- **YOUR GOAL**
Only lines with the string "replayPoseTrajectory" should be returned from the data below.

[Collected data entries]
━━━━━━━━

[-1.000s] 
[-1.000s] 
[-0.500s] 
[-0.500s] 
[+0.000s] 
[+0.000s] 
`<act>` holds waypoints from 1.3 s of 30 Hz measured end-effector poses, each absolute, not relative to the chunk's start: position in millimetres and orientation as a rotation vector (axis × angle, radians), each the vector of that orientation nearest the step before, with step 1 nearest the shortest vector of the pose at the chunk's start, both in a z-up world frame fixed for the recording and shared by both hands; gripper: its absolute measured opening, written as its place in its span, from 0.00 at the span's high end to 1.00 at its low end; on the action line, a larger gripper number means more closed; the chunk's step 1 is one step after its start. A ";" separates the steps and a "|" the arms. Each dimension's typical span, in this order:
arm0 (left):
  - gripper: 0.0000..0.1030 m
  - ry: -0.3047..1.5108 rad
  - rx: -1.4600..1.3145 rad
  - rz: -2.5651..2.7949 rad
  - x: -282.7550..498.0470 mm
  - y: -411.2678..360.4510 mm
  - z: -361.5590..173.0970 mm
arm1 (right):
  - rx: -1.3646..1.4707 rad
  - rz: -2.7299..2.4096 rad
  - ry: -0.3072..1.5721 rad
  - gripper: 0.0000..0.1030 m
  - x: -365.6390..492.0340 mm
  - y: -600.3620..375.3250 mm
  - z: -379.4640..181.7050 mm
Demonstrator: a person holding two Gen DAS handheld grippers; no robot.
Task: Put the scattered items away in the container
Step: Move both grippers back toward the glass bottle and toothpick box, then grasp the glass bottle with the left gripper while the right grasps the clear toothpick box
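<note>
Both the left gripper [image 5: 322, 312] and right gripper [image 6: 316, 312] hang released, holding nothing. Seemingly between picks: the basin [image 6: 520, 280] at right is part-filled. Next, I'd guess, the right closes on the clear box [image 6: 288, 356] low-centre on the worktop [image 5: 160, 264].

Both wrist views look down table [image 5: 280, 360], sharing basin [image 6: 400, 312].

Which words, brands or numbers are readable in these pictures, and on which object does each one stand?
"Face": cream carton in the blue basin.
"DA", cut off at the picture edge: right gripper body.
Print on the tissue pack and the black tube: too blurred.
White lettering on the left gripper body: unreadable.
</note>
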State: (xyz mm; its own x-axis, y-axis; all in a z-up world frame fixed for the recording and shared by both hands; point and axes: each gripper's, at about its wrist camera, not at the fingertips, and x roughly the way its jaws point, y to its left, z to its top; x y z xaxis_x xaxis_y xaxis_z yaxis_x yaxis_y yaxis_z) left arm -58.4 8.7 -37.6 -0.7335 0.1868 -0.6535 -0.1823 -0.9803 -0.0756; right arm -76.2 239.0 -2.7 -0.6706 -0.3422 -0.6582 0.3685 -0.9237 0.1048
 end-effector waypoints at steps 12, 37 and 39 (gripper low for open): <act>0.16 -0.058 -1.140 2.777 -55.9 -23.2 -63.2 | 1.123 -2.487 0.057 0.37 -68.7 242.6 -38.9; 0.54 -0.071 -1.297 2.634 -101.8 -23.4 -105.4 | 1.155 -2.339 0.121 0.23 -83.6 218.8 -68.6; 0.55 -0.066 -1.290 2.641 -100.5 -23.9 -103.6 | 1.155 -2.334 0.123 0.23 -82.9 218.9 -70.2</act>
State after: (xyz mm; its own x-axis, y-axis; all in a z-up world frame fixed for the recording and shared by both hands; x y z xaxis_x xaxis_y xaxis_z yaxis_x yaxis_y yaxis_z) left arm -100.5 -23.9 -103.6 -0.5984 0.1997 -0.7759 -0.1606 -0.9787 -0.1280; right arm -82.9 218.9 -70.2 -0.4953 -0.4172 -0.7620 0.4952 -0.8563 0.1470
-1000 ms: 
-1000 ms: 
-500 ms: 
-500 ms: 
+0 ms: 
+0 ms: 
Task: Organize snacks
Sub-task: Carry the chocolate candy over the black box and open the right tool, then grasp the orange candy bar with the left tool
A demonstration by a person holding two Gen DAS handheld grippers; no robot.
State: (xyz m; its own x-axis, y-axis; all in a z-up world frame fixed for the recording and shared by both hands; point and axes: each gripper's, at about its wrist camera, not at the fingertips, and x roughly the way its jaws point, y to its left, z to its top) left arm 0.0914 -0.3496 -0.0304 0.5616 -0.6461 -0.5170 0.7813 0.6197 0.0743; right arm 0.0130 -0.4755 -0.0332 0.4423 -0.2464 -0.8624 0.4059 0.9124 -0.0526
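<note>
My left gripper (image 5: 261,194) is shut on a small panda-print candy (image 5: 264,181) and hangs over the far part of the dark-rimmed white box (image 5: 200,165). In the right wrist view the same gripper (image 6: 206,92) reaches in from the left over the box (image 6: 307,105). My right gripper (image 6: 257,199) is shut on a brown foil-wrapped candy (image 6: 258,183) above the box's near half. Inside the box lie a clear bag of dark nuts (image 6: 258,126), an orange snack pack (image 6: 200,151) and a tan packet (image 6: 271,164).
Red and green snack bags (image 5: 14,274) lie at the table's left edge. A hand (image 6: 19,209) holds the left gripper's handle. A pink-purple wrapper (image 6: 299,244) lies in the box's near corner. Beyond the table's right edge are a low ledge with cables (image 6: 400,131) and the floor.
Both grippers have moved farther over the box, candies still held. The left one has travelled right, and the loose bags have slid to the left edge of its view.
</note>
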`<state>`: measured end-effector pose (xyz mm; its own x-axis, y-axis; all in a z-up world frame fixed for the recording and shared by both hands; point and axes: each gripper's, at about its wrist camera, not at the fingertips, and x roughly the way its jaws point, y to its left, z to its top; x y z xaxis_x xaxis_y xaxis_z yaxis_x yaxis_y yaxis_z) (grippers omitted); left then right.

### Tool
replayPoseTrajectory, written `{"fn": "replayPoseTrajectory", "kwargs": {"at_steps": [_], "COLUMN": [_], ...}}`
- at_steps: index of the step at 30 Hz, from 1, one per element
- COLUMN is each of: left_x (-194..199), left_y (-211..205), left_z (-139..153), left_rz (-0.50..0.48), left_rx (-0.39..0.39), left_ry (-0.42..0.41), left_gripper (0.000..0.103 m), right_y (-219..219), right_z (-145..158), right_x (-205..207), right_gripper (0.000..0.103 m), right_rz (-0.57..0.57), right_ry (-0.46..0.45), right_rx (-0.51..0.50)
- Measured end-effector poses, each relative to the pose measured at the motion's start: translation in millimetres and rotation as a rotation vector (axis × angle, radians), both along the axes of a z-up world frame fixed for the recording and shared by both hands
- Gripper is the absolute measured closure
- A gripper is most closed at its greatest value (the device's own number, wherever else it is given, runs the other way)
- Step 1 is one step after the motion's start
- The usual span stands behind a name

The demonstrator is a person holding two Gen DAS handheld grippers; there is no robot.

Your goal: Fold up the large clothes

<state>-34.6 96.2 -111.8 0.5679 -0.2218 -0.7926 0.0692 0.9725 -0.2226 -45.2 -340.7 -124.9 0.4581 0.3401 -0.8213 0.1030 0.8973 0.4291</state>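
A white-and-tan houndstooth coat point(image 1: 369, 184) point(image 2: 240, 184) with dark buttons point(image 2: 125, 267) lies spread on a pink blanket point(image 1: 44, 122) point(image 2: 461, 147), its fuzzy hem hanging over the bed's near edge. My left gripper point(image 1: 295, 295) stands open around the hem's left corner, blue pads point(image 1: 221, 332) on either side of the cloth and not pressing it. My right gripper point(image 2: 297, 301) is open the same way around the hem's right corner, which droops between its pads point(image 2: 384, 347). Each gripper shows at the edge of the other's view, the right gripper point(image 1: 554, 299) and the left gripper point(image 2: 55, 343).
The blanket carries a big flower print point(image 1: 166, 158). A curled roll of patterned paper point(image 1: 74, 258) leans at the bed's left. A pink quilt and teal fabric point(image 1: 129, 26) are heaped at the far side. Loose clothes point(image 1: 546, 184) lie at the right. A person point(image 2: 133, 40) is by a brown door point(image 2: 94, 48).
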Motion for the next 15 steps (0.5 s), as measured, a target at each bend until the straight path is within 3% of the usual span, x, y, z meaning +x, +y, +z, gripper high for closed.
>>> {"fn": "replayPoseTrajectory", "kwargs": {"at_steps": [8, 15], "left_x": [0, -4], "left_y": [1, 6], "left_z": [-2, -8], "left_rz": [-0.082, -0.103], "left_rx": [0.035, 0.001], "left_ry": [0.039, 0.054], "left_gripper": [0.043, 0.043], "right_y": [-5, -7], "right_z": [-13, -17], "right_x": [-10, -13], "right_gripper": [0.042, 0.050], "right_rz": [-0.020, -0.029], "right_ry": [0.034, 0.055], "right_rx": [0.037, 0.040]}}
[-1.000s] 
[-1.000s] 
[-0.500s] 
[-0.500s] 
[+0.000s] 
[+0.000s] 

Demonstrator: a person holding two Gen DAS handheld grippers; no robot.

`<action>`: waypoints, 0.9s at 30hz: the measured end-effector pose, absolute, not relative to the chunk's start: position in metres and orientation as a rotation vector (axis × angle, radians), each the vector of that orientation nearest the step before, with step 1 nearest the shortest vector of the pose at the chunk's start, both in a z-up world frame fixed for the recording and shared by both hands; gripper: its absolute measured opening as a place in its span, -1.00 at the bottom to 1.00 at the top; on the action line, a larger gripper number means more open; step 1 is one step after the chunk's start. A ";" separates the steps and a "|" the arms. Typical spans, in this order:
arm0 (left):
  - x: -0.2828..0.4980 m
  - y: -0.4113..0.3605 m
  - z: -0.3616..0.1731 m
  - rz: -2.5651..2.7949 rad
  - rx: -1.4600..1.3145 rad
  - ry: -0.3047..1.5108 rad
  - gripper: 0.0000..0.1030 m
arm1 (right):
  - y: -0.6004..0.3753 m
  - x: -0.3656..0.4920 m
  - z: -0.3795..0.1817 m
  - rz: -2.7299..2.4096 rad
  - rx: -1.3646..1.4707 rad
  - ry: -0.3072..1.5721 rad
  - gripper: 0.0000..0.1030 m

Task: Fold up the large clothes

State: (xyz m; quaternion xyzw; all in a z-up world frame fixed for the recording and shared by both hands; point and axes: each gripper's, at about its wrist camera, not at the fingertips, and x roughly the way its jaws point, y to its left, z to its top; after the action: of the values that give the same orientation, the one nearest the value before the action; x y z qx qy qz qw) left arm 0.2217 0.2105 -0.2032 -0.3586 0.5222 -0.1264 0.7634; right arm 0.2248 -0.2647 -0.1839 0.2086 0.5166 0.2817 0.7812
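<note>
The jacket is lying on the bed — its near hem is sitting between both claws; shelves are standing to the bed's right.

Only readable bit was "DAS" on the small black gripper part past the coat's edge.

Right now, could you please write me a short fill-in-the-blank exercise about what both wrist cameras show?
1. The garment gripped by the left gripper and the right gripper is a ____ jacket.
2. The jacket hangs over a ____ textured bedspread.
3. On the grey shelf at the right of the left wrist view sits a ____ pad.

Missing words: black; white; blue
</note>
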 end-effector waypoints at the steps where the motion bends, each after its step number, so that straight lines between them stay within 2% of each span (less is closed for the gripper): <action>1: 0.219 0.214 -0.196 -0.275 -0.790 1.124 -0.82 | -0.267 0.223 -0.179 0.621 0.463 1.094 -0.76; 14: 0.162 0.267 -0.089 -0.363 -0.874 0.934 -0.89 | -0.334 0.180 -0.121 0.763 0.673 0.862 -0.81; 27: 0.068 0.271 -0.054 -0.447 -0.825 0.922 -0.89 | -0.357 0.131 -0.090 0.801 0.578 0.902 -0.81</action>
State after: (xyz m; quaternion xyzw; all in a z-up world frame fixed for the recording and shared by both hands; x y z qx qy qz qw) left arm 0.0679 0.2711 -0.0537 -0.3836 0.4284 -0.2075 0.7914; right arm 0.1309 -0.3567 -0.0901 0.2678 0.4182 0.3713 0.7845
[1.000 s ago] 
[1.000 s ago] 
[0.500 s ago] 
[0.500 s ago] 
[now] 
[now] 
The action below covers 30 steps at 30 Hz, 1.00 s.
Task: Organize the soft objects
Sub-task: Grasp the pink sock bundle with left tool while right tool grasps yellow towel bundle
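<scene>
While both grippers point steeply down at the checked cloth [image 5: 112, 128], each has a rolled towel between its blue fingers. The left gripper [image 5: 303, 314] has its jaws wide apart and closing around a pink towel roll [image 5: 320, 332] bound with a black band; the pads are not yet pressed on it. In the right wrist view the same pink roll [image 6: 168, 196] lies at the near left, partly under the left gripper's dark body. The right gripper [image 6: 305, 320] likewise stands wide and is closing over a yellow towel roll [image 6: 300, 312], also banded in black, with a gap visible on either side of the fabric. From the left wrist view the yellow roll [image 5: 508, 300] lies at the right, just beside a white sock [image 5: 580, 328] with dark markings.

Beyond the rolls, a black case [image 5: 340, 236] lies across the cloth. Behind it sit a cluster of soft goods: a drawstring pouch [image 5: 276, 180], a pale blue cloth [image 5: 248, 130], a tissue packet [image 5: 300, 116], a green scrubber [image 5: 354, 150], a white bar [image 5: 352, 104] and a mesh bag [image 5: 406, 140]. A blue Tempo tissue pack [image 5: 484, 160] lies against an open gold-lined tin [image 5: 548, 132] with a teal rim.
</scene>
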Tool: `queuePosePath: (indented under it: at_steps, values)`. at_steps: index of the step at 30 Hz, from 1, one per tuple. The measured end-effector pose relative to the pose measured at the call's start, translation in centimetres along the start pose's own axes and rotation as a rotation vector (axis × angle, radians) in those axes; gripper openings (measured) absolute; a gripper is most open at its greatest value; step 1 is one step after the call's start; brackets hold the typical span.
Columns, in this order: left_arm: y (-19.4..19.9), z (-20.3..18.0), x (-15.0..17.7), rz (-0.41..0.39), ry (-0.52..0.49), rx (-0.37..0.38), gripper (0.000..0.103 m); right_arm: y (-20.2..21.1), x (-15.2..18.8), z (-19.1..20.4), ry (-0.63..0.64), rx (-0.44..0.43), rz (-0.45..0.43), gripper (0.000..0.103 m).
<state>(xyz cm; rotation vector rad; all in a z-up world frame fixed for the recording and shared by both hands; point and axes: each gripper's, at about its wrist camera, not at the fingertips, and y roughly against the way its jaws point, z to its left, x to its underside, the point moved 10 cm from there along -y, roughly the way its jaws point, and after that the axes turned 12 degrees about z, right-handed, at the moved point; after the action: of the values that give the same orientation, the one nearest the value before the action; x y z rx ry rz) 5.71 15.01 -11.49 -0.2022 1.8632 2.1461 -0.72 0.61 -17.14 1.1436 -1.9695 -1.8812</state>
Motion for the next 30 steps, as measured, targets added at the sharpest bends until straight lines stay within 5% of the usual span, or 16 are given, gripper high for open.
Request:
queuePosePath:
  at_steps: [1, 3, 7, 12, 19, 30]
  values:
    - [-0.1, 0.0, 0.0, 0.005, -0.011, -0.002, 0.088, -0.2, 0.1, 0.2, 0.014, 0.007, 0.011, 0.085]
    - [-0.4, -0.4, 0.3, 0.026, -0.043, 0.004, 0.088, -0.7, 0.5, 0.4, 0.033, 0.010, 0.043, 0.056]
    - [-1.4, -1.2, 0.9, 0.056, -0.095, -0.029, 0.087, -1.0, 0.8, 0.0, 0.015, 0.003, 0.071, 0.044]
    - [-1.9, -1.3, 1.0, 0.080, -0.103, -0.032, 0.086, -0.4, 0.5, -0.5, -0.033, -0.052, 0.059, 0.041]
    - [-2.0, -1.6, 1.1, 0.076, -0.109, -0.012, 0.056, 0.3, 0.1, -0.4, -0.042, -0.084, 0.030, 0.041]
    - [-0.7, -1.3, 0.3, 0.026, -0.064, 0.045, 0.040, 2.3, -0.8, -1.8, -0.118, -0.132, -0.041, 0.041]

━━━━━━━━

- **ANSWER TO THIS EXERCISE**
replayPoseTrajectory, written `{"fn": "replayPoseTrajectory", "kwargs": {"at_steps": [_], "COLUMN": [_], ...}}`
>>> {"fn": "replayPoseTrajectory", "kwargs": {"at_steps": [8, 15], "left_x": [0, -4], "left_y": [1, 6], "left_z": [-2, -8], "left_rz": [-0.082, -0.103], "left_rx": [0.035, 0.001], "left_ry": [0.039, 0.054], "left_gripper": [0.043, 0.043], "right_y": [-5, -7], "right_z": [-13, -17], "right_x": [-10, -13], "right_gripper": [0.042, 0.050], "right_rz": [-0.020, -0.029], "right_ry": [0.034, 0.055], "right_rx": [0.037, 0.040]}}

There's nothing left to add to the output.